Regrets, I have a few. One involves the way I treated a one-eye girl on the playground while in middle school.
Life during the middle school years was a time when kids who previously played together fairly and equally began to yield to peer pressure, evolved into social clichés and started to develop social biases and tendencies toward preferential treatment of others. I wasn’t a member of the most popular group but I wasn’t among the social outcasts either.
One day while on the playground my friends and I noticed a new girl. She was extremely tall, much taller than any of us. She had short red curly hair, freckles and most notably she had a white eye-patch covering her right eye. She was standing completely alone and looking around as if she were lost. Thinking back upon it now, I realize how much she must have felt out of place.
As kids will do, my friends and I began daring each other to go up and speak to her. We had no intention of befriending her. Our plan was that one of us would run up to her and say something mean and then run back to the safety of our little group.
After several “Uh-uh, no, you do it” mutterings from the group I finally said that I would do it. The other girls smiled gleefully just waiting to see how much fun this would be.

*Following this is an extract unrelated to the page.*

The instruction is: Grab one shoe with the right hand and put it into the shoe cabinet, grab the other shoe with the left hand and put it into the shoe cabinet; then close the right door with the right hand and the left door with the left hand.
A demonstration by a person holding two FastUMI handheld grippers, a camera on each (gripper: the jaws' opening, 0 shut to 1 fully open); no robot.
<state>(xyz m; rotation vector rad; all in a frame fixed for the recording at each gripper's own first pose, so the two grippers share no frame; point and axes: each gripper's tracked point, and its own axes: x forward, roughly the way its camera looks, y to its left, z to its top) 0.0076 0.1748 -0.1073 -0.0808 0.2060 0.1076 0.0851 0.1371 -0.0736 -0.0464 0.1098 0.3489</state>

I summoned up my courage, ran up to her and said, “HI!” I briefly locked eyes with her and just as she smiled and started to say something I panicked and quickly ran back to my group. They were all laughing and pointing back at her as I arrived. I looked over my shoulder and saw her standing there looking at us. I remember thinking that she looked hurt and for just the briefest of moments I felt badly for her. Of course that moment of empathy faded quickly because my friends encircled me and showered me with praise for my brave endeavor. The next day out of curiosity I looked for her on the playground but she wasn’t there. I never saw her again.
When I think about her now what I remember the most is the smile she gave me as I walked up to her. I know that smile now; it is a smile of hope. And because I understand the feeling behind that smile and because I can identify with the feeling behind that smile as it faded away, I realize now that what was an innocent prank to me was probably a mean and ugly rejection in her eyes.
If I could speak to her now I would ask her to forgive me for being so shallow. But since I have no idea whatever happened to her the only thing I can do to reverse my karma is to teach my children that cruel pranks sometimes have damaging consequences that not only affect the victim but often ourselves. The look on that girl’s face often comes to mind, especially when I feel rejected or unappreciated by others. It is a strong reminder that one way or the other we answer for what we do.
I think about how unkind we become toward each other after we exit the wonder of childhood. Perhaps that is when we begin a separation from God.